▸ WHAT IS NEEDED:
Select all lines in the records that include "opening".

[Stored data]
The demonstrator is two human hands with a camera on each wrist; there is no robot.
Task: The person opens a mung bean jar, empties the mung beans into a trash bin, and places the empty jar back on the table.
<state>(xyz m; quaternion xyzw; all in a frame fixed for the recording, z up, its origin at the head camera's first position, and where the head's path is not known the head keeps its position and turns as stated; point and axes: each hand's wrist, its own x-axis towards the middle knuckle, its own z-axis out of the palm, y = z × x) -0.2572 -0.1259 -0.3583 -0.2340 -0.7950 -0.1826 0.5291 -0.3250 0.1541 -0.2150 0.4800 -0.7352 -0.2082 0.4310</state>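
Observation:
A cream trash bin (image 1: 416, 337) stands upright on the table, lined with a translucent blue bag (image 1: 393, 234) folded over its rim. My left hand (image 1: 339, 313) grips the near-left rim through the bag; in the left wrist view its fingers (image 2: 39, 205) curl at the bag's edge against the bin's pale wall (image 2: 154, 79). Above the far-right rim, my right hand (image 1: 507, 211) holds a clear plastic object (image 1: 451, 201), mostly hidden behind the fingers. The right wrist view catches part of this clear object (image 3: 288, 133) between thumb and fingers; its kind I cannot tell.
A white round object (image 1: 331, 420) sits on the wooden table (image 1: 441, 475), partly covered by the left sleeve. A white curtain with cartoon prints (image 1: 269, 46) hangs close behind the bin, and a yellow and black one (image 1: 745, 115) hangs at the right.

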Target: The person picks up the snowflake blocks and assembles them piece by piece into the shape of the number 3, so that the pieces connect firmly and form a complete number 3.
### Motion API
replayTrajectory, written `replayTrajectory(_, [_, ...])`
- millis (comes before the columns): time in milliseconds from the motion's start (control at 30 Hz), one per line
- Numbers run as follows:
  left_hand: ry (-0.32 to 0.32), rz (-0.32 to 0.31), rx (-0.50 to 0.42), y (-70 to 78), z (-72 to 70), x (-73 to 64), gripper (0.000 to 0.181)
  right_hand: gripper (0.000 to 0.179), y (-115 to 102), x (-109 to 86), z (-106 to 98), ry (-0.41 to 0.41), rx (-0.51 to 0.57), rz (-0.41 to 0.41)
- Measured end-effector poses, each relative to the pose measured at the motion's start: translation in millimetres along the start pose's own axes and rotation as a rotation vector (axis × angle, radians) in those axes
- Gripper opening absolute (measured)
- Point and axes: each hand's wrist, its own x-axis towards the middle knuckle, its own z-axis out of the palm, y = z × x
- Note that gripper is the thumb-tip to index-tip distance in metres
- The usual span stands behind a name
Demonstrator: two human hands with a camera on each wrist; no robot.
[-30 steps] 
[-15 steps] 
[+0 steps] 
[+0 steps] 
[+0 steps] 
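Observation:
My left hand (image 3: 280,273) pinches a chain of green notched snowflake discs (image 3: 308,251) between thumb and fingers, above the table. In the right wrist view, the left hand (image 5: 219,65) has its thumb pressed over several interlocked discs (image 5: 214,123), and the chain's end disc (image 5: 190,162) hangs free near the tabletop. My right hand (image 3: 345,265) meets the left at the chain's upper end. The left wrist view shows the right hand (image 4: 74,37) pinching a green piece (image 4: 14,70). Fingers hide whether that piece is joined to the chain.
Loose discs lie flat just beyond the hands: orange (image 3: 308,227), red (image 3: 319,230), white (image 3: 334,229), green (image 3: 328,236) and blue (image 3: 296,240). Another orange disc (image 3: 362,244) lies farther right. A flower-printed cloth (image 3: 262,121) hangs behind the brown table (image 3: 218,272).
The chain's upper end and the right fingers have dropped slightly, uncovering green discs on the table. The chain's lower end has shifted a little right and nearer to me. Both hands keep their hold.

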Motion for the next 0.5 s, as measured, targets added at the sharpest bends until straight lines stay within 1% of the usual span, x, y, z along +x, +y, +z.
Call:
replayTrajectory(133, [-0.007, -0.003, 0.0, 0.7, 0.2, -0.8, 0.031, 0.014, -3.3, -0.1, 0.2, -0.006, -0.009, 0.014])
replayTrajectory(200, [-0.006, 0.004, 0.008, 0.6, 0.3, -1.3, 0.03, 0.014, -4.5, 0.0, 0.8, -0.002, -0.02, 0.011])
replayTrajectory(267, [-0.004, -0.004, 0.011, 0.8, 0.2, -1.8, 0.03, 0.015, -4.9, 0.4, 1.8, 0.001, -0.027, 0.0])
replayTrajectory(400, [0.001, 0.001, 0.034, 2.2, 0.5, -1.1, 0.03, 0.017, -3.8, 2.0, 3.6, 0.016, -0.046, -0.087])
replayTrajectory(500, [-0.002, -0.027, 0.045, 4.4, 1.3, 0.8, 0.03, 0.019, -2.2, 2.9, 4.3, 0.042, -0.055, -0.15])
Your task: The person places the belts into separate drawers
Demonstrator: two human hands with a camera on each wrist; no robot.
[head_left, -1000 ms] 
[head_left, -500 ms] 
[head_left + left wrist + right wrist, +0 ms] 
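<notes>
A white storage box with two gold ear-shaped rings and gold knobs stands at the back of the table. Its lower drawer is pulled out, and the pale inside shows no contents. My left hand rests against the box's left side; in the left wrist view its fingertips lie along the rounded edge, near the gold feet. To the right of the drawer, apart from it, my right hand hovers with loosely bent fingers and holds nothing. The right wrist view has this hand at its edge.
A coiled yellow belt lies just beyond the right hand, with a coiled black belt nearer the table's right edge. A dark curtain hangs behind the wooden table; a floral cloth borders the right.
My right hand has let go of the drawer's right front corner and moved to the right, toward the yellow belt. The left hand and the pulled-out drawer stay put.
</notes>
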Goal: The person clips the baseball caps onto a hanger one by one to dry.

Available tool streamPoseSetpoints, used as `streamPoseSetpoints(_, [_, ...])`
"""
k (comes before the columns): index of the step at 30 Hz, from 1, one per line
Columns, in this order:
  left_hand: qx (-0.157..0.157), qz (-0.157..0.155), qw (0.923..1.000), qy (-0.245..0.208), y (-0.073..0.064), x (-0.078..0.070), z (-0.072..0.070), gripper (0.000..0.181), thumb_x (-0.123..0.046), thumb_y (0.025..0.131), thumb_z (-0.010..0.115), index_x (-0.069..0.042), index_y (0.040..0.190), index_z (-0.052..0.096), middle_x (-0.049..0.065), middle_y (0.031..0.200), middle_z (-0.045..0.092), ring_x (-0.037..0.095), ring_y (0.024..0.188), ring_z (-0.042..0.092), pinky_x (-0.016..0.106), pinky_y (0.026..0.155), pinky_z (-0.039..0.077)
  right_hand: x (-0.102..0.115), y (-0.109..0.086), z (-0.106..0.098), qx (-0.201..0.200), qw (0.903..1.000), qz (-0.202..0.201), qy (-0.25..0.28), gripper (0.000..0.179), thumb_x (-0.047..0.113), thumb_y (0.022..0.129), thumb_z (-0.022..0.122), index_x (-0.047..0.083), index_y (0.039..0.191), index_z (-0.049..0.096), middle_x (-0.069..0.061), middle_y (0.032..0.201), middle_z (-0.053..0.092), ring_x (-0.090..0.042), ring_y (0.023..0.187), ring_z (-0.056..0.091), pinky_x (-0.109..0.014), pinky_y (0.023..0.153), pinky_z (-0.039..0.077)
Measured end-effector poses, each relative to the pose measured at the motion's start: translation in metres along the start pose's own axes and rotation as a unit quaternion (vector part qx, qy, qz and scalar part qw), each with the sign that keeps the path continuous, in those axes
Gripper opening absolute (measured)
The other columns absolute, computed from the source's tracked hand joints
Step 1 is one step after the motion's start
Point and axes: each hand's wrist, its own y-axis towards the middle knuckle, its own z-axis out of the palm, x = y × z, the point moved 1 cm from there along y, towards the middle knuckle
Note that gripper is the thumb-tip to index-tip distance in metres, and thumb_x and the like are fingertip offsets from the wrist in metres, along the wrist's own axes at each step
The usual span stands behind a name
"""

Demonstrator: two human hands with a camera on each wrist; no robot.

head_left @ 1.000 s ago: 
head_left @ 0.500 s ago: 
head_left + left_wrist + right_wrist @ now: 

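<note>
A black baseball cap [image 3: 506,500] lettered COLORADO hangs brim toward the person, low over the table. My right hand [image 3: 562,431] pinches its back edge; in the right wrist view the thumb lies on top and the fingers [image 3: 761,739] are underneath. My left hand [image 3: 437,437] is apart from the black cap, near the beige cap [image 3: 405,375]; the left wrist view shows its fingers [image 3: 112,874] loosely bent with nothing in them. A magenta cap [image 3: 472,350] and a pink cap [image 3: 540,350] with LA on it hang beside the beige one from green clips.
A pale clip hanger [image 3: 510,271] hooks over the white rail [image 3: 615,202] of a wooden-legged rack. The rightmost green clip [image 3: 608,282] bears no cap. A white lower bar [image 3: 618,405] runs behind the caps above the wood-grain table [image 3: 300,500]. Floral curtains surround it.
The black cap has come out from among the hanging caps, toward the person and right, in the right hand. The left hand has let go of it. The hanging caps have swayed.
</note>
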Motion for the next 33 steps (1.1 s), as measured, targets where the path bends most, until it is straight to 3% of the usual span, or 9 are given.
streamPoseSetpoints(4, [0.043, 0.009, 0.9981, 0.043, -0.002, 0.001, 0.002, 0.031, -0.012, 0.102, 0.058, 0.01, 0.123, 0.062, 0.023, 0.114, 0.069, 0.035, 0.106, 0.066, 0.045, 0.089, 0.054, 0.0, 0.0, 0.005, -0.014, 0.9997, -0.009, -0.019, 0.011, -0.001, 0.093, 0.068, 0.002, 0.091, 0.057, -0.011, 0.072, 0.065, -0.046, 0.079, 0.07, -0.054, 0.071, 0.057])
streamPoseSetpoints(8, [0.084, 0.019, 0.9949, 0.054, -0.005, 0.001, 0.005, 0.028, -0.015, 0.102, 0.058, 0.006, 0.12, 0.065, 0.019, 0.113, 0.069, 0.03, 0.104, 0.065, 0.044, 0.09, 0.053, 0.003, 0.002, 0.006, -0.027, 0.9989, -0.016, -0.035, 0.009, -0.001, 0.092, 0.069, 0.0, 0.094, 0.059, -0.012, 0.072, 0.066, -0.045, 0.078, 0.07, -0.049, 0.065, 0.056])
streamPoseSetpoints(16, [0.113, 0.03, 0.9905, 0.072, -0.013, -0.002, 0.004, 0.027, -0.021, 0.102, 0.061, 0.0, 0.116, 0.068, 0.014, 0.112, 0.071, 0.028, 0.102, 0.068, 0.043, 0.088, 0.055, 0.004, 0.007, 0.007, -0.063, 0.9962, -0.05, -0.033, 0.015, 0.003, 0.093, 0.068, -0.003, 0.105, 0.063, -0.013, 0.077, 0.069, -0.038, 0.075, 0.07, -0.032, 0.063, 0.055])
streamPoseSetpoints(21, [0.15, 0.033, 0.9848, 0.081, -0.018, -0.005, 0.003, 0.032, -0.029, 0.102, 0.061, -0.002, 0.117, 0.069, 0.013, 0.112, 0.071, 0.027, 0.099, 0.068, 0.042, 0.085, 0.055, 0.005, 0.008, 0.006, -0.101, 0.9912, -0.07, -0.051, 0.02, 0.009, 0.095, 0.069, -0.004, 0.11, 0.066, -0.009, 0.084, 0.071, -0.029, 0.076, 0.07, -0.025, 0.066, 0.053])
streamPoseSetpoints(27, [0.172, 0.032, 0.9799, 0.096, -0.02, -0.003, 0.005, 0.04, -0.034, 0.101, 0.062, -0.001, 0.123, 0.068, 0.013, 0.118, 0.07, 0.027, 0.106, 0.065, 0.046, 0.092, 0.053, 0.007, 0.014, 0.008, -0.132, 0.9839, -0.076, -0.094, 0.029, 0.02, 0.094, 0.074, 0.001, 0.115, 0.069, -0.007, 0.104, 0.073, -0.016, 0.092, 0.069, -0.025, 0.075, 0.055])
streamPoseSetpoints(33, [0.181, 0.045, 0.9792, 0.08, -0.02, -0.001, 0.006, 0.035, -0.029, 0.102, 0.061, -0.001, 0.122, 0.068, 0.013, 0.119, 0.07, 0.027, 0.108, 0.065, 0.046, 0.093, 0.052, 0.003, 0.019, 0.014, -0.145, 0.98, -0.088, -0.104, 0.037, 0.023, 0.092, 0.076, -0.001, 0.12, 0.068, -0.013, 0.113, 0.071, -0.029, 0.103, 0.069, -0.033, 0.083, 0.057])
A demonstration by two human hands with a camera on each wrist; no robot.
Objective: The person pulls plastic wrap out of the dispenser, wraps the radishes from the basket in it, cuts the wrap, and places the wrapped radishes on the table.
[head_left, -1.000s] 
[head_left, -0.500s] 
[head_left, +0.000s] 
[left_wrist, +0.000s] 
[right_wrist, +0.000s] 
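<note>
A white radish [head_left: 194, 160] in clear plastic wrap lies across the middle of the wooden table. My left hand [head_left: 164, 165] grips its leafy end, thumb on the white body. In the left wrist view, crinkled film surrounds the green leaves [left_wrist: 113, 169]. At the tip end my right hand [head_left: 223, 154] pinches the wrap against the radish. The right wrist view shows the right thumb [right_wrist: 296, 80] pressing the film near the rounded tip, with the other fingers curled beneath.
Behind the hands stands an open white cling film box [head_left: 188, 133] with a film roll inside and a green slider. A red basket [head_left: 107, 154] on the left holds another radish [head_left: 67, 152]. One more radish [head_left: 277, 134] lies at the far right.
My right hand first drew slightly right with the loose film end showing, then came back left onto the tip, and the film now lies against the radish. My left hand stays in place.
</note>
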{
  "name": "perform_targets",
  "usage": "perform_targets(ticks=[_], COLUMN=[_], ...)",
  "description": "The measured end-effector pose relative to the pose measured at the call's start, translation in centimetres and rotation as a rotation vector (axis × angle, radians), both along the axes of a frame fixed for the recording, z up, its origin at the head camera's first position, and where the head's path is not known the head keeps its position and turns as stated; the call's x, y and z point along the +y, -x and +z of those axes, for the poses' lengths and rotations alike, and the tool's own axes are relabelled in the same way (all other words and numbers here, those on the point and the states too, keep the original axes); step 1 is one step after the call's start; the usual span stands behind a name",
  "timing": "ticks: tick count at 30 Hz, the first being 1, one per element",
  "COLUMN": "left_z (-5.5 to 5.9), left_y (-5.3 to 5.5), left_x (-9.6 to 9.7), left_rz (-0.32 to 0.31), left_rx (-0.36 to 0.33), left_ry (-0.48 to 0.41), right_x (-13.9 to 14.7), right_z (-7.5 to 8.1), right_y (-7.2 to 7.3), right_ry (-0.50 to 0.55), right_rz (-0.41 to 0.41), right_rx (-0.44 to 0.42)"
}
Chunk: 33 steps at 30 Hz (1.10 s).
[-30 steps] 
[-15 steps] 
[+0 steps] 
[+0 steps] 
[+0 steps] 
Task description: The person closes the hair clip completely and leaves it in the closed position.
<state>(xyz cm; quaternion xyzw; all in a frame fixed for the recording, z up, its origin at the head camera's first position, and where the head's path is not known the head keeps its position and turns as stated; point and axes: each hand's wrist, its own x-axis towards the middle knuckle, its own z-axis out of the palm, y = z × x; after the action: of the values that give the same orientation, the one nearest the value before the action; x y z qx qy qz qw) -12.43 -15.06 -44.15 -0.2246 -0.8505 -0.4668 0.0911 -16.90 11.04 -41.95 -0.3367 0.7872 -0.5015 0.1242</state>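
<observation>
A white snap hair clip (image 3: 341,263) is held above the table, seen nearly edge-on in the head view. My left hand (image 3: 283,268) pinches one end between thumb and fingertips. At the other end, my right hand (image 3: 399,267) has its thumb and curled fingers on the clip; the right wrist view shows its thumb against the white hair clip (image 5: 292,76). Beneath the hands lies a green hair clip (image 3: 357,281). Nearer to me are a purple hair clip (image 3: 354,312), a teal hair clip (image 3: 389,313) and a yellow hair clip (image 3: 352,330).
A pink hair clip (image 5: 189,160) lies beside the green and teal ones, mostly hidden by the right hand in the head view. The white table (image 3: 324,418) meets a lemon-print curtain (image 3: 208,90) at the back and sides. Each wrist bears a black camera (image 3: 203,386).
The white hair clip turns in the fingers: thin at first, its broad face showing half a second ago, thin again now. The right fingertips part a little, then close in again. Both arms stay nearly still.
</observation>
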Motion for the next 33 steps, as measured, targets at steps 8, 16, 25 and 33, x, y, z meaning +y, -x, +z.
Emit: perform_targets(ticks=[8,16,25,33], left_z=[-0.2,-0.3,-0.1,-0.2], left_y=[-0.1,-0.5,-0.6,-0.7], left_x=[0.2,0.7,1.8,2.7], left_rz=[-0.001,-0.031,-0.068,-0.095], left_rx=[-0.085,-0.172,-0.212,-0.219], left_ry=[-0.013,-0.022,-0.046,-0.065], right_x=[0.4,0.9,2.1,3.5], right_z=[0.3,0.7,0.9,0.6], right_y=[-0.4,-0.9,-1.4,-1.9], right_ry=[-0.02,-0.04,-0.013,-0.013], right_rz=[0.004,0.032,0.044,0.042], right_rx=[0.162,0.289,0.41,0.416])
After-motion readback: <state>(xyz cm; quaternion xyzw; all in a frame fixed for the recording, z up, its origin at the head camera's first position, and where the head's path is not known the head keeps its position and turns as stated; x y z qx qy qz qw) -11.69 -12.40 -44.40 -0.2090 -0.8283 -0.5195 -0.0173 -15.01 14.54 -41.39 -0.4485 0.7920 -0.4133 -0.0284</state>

▸ EXERCISE ANSWER:
- Gripper opening absolute (measured)
Gripper opening absolute (measured)

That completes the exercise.